** SUPPLIED DATA follows **

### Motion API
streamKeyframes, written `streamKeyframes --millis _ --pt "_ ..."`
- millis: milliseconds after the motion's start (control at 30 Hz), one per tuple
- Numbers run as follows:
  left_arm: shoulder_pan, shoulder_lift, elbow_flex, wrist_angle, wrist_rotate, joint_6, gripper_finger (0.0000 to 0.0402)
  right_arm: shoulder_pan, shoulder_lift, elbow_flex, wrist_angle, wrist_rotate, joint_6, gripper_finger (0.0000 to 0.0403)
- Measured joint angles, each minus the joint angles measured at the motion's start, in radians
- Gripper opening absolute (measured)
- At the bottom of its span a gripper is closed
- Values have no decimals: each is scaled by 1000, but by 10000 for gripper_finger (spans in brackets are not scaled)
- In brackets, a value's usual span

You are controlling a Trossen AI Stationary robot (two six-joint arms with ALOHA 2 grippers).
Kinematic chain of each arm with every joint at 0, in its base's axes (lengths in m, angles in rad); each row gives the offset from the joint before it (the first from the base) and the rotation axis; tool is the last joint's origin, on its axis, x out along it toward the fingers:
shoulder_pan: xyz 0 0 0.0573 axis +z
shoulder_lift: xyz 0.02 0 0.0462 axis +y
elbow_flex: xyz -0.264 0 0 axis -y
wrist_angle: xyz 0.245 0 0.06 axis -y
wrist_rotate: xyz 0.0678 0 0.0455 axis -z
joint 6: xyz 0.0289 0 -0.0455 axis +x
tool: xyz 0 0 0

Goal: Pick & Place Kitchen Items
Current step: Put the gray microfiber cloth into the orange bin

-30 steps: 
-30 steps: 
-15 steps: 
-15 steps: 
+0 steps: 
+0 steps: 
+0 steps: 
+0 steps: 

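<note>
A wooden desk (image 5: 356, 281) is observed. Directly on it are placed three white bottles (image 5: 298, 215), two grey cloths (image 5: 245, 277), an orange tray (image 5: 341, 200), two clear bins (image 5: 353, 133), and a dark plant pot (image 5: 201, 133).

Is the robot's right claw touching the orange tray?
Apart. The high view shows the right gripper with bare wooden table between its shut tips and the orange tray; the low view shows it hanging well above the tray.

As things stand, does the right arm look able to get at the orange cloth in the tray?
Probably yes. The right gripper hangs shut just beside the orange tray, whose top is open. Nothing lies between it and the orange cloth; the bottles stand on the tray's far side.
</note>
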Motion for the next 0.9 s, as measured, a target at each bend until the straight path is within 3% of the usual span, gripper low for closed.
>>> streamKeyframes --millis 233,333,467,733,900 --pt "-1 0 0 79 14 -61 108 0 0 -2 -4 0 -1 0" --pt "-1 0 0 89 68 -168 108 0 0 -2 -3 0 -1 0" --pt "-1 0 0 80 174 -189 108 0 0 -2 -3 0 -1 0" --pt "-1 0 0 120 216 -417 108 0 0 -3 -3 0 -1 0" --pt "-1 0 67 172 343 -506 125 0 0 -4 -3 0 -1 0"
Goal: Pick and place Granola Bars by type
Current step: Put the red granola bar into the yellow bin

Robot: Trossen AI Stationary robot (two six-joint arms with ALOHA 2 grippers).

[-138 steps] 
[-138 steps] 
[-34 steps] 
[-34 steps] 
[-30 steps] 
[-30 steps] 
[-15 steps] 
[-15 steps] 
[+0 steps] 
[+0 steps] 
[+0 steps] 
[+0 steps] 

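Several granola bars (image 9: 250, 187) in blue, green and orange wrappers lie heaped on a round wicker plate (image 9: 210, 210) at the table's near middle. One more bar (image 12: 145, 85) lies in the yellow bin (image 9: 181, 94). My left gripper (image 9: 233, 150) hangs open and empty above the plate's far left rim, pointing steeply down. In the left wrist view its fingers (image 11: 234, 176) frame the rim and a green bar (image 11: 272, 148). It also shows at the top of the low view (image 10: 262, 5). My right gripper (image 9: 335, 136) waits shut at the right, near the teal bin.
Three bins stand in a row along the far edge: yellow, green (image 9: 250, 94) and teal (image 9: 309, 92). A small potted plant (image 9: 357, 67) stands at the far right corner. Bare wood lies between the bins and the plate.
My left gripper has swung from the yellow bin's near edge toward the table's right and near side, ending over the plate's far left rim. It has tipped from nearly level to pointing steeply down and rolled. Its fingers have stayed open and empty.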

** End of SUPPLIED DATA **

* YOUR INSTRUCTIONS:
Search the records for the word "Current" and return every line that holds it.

* PROBLEM SOLUTION:
Current step: Put the gray microfiber cloth into the orange bin
Current step: Put the red granola bar into the yellow bin

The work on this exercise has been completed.